**PROBLEM REQUIREMENTS**
As the answer, set down the lines below from the one containing "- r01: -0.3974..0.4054" through the one containing "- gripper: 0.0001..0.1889", exactly and inclusively, and no others.

**DATA SECTION**
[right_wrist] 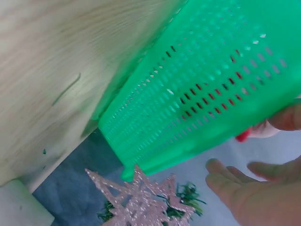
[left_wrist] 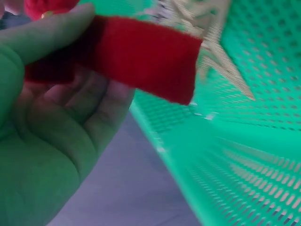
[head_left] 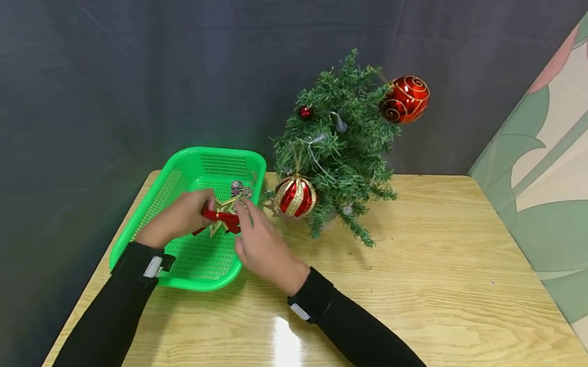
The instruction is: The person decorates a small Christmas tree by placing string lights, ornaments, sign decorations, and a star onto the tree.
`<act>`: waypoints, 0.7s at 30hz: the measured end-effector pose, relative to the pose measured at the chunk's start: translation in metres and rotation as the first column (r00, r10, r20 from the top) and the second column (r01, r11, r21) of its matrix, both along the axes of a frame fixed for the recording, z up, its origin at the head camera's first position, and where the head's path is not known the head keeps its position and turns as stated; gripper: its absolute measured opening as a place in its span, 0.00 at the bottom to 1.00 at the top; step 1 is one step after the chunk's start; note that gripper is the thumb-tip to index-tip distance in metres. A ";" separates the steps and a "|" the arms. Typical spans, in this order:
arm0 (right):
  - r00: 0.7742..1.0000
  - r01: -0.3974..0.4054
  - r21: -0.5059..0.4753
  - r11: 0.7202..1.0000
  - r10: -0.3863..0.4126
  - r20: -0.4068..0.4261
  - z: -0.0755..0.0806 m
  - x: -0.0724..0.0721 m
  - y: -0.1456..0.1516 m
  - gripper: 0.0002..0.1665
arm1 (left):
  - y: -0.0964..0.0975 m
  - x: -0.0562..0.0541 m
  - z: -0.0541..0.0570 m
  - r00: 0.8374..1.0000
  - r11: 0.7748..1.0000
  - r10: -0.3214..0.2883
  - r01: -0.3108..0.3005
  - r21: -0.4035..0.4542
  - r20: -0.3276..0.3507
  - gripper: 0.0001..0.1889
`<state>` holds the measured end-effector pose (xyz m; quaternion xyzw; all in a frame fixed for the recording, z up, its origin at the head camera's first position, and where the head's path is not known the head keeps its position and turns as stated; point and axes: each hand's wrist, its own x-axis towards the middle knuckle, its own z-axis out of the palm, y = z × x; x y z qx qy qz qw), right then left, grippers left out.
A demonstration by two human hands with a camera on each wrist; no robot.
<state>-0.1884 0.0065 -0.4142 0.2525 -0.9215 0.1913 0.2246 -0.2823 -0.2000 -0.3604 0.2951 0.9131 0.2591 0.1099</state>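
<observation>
Over the green basket (head_left: 184, 283), my left hand (head_left: 187, 212) pinches a red fabric bow (head_left: 232, 222) with a gold tie at its middle. In the left wrist view the thumb and fingers press the bow's red felt-like band (left_wrist: 146, 56) between them. A gold star ornament (head_left: 215, 229) shows behind the bow, partly covered by it. My right hand (head_left: 264, 244) is above the basket's right rim, fingertips beside the bow and star. In the right wrist view its fingers (right_wrist: 225, 181) are loosely extended, apart from the thumb.
Right of the basket stands a small Christmas tree (head_left: 342, 147) with a red-and-gold striped ball (head_left: 296, 197), a large red ball (head_left: 405, 99) and a small red ball (head_left: 306, 112). A pink glittery star (right_wrist: 146, 202) hangs by the basket. Small patterned pieces (head_left: 238, 188) lie inside the basket.
</observation>
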 end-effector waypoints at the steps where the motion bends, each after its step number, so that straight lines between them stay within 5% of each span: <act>1: 1.000 -0.005 -0.033 0.999 0.005 0.012 0.002 0.003 0.002 0.38 | 0.000 0.008 0.003 1.000 1.000 -0.006 0.006 0.014 -0.003 0.13; 4: 0.999 -0.026 -0.121 0.992 0.030 0.032 0.008 0.012 0.008 0.34 | 0.003 0.032 0.014 0.999 0.997 -0.027 0.030 0.072 -0.036 0.15; 10: 0.988 -0.127 -0.162 0.978 0.139 0.061 0.019 0.030 0.025 0.03 | 0.010 0.081 0.022 0.997 0.981 -0.073 0.078 0.179 -0.039 0.19; 12: 0.982 -0.146 -0.151 0.978 0.162 0.101 0.021 0.035 0.030 0.04 | 0.010 0.092 0.020 0.997 0.977 -0.079 0.081 0.198 -0.015 0.19; 21: 0.921 -0.178 -0.167 0.970 0.224 0.318 0.021 0.039 0.046 0.09 | 0.023 0.108 -0.001 0.997 0.970 -0.069 0.075 0.230 -0.034 0.16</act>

**RESPONSE TO THIS EXERCISE**
  - r01: -0.3974..0.4054
  - r21: -0.5059..0.4753
  - r11: 0.7202..1.0000
  - r10: -0.3863..0.4126
  - r20: -0.4068..0.4261
  - z: -0.0755..0.0806 m
  - x: -0.0724..0.0721 m
  - y: -0.1456..0.1516 m
  - gripper: 0.0002..0.1665
arm1 (left):
  - y: -0.0964..0.0975 m
  - x: -0.0562..0.0541 m
  - z: -0.0541..0.0570 m
  - r00: 0.8374..1.0000
  - r11: 0.7748..1.0000
  - r10: -0.3214..0.2883
  - r01: -0.3108..0.3005
  - r21: -0.4035..0.4542
  - r20: -0.3276..0.3507
  - gripper: 0.0001..0.1889

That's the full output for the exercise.